- Activity:
Exact copy, pictures excluded: write out every line below.

- The data:
Segment Open
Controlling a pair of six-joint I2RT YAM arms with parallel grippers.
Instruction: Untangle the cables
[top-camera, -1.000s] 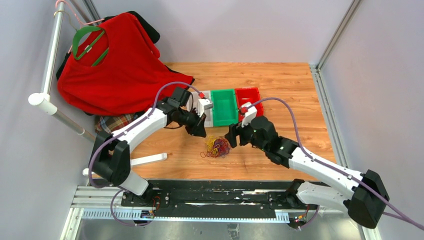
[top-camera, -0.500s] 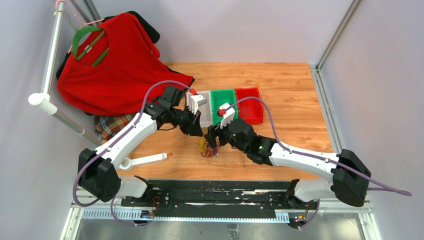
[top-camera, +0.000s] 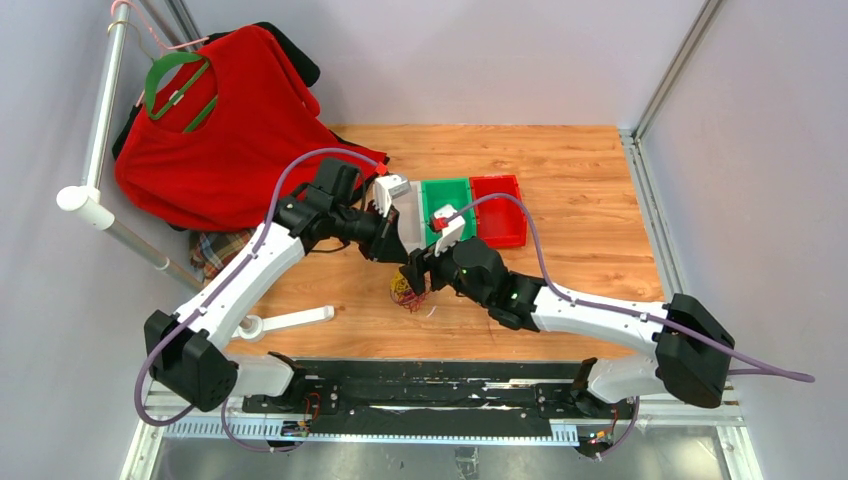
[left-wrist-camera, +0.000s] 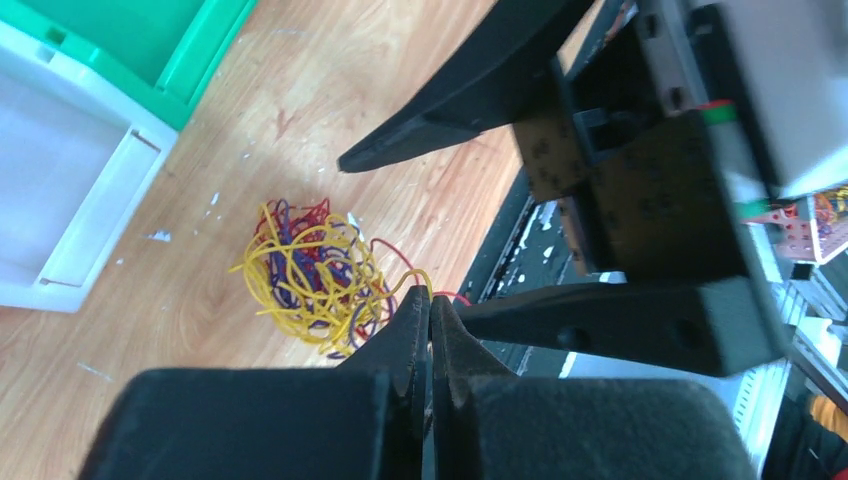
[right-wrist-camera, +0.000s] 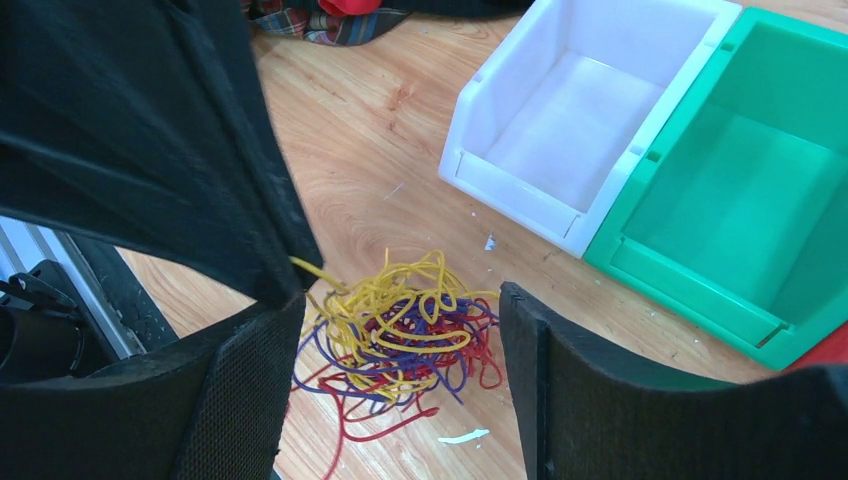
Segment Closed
- Answer space:
Controlling a pair of six-joint I2RT YAM arms with parallel grippers.
Instruction: Untangle the cables
[top-camera, -1.000s] 
[top-camera, -0.500s] 
[top-camera, +0.000s] 
[left-wrist-camera, +0.000s] 
[right-wrist-camera, +0.000s] 

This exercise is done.